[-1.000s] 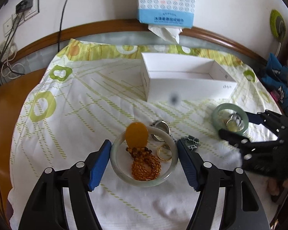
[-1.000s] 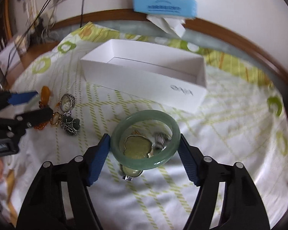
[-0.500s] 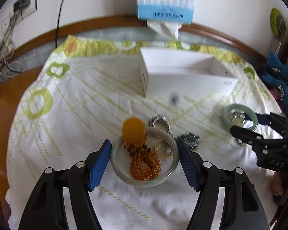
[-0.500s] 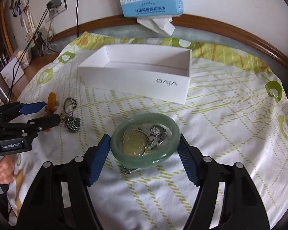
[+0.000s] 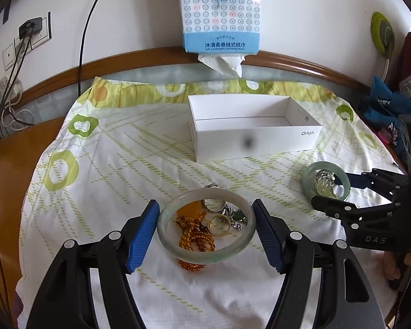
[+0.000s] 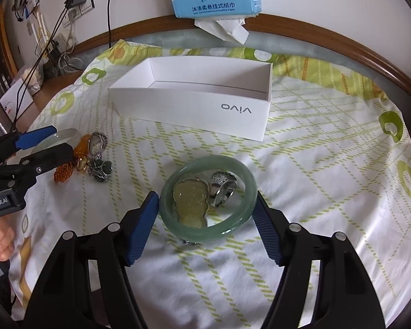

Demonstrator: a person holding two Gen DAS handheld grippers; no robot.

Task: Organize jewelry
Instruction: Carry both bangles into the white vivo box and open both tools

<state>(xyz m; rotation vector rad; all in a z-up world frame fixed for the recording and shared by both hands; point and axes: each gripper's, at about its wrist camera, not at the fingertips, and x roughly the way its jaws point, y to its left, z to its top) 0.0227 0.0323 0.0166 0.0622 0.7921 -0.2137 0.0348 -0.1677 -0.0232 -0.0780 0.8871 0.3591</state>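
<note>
Where the tablecloth [image 5: 150, 150] spreads, a tissue pack [image 5: 220, 13] hangs.

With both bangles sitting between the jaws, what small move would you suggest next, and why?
Probably carry the green bangle in the right gripper forward over the white box: it looks gripped and raised, and the box stands open, holding nothing.

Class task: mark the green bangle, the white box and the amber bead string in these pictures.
green bangle [image 6: 234, 227], right wrist view, on its near rim.
white box [image 6: 178, 107], right wrist view, on its front wall.
amber bead string [image 5: 196, 235], left wrist view, on the beads seen through the pale bangle.
</note>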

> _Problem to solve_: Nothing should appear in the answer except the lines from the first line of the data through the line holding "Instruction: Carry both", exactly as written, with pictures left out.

> _Written answer_:
[-1.000s] 
[-1.000s] 
[-0.500s] 
[-0.500s] 
[+0.000s] 
[+0.000s] 

Demonstrator: a person holding two Gen DAS handheld grippers; no robot.

Task: Organize jewelry
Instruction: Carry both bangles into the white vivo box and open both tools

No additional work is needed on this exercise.